> WORK REQUIRED: Could you copy each line of the listing below that has the word "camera"?

> COLLECTED MATERIAL:
┌────────

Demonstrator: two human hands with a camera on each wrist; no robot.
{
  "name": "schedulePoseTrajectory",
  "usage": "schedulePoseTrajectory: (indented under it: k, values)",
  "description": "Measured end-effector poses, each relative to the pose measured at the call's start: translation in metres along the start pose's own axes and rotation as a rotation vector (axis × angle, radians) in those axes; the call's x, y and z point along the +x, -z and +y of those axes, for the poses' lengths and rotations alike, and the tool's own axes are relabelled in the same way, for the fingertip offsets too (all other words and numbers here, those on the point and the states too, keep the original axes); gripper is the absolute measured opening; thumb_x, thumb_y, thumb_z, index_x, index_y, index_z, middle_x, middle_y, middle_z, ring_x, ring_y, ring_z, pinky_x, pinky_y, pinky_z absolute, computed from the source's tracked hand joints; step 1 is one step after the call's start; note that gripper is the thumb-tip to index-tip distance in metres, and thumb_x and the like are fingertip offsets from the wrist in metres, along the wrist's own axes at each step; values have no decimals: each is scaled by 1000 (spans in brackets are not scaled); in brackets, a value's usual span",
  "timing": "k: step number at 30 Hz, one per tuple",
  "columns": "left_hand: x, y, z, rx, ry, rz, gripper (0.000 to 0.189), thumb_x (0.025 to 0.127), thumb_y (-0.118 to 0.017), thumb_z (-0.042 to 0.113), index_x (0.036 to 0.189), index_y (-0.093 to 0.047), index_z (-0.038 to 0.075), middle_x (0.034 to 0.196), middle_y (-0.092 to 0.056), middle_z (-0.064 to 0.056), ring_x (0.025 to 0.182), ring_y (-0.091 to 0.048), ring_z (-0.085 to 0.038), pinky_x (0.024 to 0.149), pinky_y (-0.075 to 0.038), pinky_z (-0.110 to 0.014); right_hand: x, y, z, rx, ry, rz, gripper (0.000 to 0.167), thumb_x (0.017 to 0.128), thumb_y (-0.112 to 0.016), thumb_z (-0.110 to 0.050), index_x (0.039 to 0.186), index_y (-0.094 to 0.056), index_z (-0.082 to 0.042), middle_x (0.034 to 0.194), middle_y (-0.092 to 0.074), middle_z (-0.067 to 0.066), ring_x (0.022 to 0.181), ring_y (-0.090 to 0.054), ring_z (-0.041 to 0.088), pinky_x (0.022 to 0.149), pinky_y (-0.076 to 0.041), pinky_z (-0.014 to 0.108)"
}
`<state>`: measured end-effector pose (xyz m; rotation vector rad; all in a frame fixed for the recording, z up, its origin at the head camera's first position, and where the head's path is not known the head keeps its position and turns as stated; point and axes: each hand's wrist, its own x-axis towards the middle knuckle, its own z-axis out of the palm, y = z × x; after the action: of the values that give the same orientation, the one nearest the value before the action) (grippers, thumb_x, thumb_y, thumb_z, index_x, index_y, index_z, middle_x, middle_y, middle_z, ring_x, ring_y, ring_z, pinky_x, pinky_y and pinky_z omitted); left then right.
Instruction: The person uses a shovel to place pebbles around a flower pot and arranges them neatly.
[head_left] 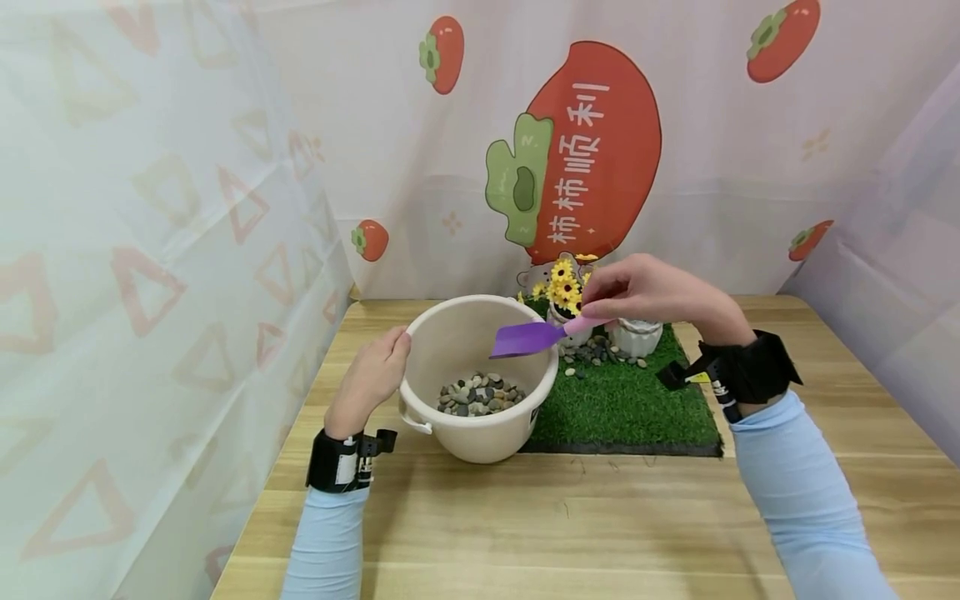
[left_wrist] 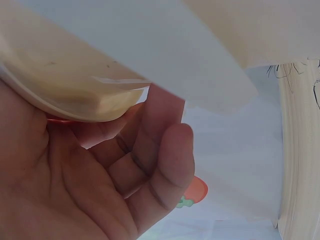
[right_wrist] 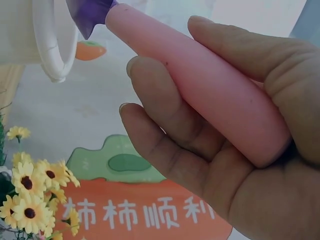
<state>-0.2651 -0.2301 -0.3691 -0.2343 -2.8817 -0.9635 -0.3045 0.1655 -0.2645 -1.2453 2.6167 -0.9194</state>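
Note:
A cream bucket [head_left: 480,437] stands on the table with several small mixed pebbles [head_left: 480,396] at its bottom. My left hand [head_left: 370,372] grips the bucket's left rim. The left wrist view shows its fingers [left_wrist: 167,155] curled under the rim. In my right hand [head_left: 652,293] is a small toy shovel [head_left: 527,340] with a purple blade and pink handle. Its blade hangs over the bucket's right side, and no pebbles show on it. Around the pink handle [right_wrist: 210,90] the right fingers and thumb close, as the right wrist view shows.
Behind and right of the bucket lies an artificial grass mat [head_left: 637,417]. On it stand a pot of yellow flowers [head_left: 564,287] and a white pot [head_left: 637,340], with loose pebbles [head_left: 596,350] around them. A printed curtain [head_left: 720,167] hangs behind the wooden table [head_left: 525,533].

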Motion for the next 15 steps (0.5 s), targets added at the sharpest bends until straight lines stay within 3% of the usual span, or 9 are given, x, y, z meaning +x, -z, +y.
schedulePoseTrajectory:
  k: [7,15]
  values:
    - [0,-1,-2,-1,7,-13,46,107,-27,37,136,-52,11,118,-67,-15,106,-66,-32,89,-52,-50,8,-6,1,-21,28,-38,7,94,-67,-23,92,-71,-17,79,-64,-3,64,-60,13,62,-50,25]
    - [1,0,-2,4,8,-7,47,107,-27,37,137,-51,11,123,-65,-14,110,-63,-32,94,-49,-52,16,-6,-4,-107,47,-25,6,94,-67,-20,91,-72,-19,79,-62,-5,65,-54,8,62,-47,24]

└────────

> RESPONSE AREA:
Demonstrator: two human hands with a camera on each wrist; no robot.
`<state>`: measured end-effector pose (xyz m; rotation vector rad; all in a frame fixed for the recording, z up, its origin at the head camera's first position, and where the head's path is not known the head keeps its position and turns as stated; point and axes: each hand's wrist, its own x-axis towards the middle knuckle, its own z-axis out of the palm, y = z × x; after the action: of the values that give the same orientation, the one nearest the value before the action) (grippers, thumb_x, thumb_y, thumb_z, index_x, index_y, index_z, middle_x, middle_y, middle_z, ring_x, ring_y, ring_z, pinky_x, pinky_y and pinky_z omitted); left then right.

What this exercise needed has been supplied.